Lines containing the word "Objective" in the data below: say how many, with no other text.

(Provided material begins)

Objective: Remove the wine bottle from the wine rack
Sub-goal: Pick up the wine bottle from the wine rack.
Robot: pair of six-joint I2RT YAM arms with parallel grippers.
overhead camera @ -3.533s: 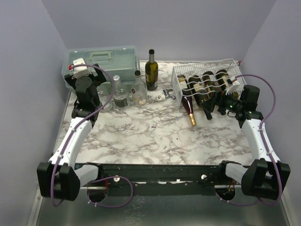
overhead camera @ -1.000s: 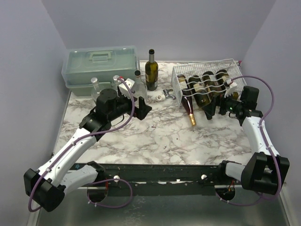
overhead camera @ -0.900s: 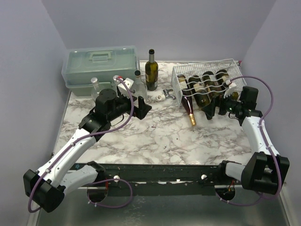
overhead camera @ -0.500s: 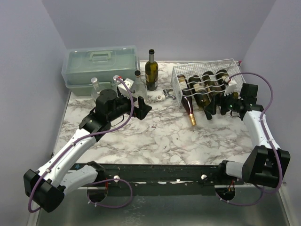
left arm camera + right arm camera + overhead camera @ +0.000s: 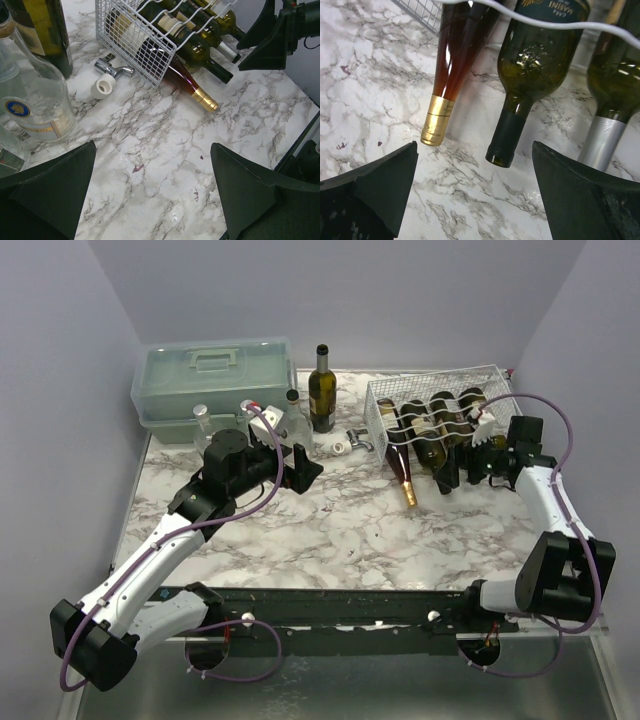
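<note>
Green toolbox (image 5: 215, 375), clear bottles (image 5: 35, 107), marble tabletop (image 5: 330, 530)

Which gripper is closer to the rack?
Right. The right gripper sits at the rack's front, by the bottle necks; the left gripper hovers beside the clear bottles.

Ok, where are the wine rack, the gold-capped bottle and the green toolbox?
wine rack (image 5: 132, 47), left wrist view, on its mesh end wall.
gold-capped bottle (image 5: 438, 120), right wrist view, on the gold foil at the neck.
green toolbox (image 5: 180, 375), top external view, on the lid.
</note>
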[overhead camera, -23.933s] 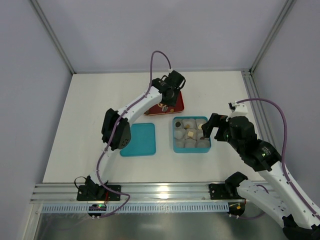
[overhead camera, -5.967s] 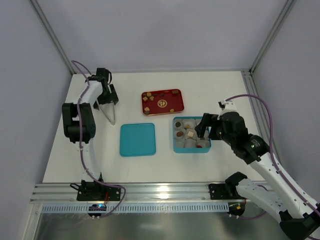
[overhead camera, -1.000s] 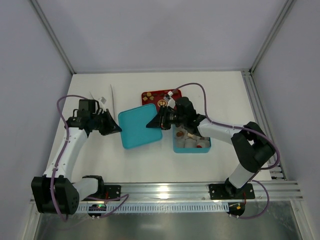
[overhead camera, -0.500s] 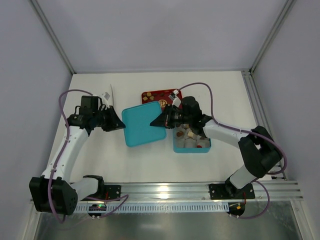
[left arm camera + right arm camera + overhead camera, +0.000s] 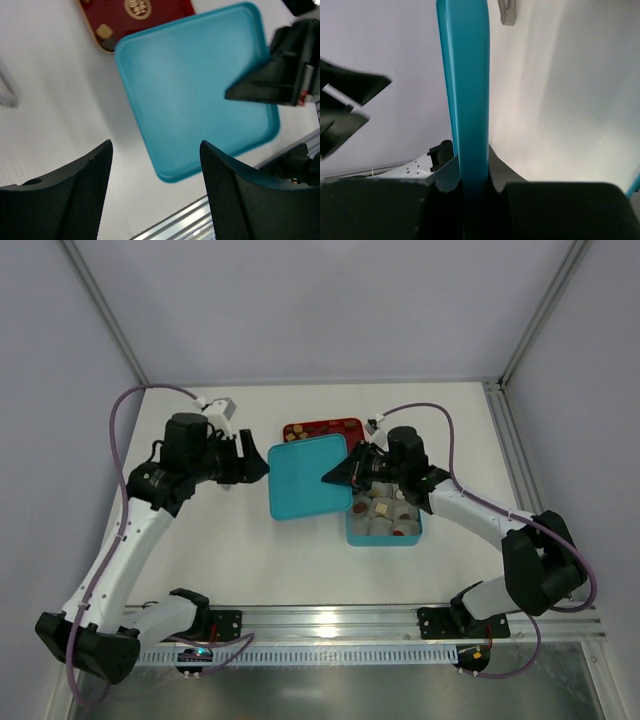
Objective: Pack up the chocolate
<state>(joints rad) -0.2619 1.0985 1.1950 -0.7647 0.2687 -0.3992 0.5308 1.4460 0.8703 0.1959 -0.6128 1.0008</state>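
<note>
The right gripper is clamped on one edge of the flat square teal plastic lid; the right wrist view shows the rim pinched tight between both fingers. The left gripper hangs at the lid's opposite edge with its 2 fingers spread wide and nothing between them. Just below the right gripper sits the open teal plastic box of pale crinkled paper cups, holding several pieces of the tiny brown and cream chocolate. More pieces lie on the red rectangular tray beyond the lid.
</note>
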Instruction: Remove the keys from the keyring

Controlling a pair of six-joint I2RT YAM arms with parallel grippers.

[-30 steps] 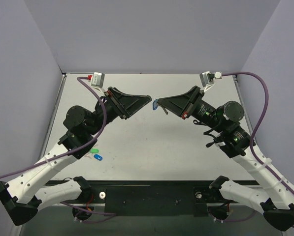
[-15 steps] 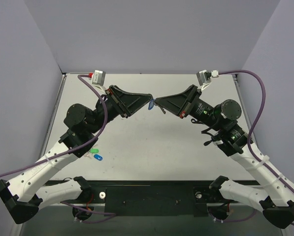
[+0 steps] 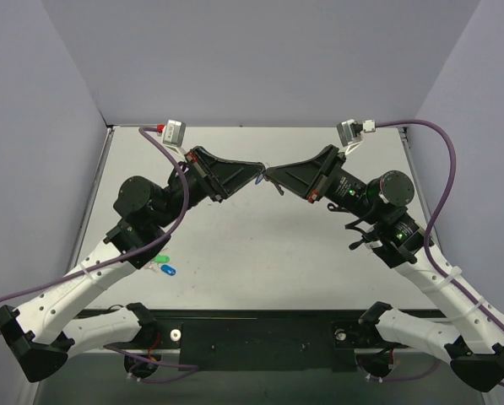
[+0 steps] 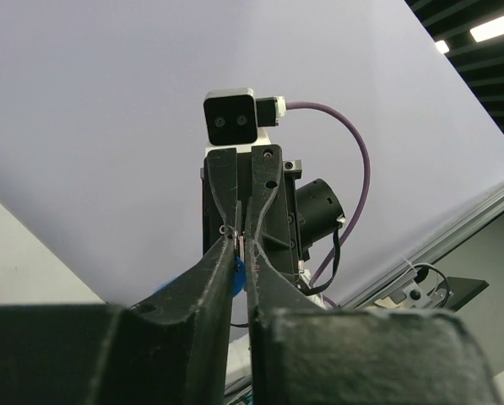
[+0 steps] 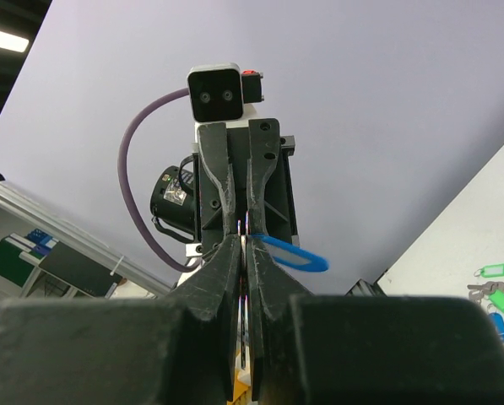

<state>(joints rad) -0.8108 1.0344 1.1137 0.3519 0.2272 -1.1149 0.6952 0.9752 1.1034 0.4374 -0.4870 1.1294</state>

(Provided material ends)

### [Exercise solution]
2